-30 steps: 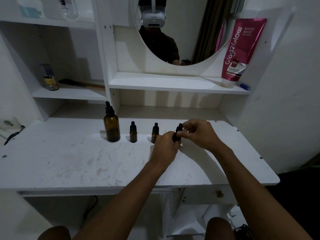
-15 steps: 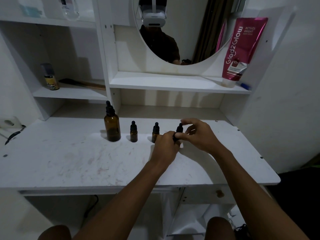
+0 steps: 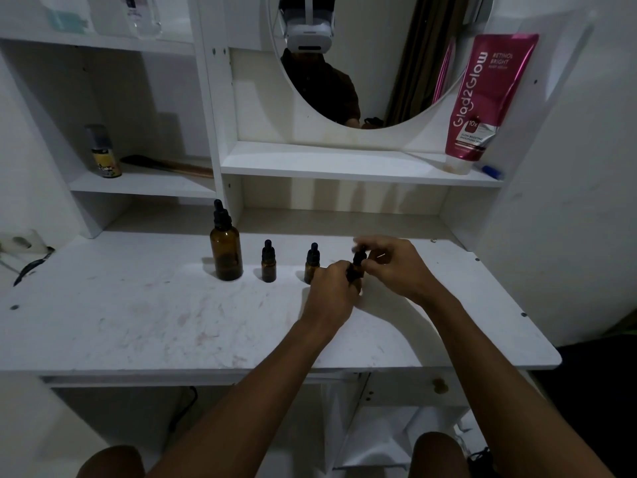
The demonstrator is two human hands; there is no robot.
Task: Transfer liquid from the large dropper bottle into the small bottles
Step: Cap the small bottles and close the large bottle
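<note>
Head view: on the white desktop point(image 3: 138, 322), the left hand point(image 3: 331, 288) grips a small amber dropper bottle point(image 3: 355, 270), its body mostly hidden; the right hand point(image 3: 396, 267) pinches its blurred black cap. The large amber dropper bottle point(image 3: 225, 250) stands well left.

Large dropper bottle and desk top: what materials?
Large dropper bottle: amber glass by the look, see-through brown body with a glossy highlight; black cap, likely rubber bulb on plastic. Desk top: white laminated board, probably; matte, scuffed, with reddish stains.
</note>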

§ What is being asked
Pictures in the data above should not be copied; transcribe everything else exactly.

§ Result of this exercise
-30 steps: 
-15 steps: 
+0 steps: 
The demonstrator is two human hands; there is no robot.
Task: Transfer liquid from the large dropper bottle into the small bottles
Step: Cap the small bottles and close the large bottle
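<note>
Head view: on the white desktop point(image 3: 138, 322), the left hand point(image 3: 331, 288) grips a small amber dropper bottle point(image 3: 355, 270), its body mostly hidden; the right hand point(image 3: 396, 267) pinches its blurred black cap. The large amber dropper bottle point(image 3: 225, 250) stands well left.

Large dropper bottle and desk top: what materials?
Large dropper bottle: amber glass by the look, see-through brown body with a glossy highlight; black cap, likely rubber bulb on plastic. Desk top: white laminated board, probably; matte, scuffed, with reddish stains.
</note>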

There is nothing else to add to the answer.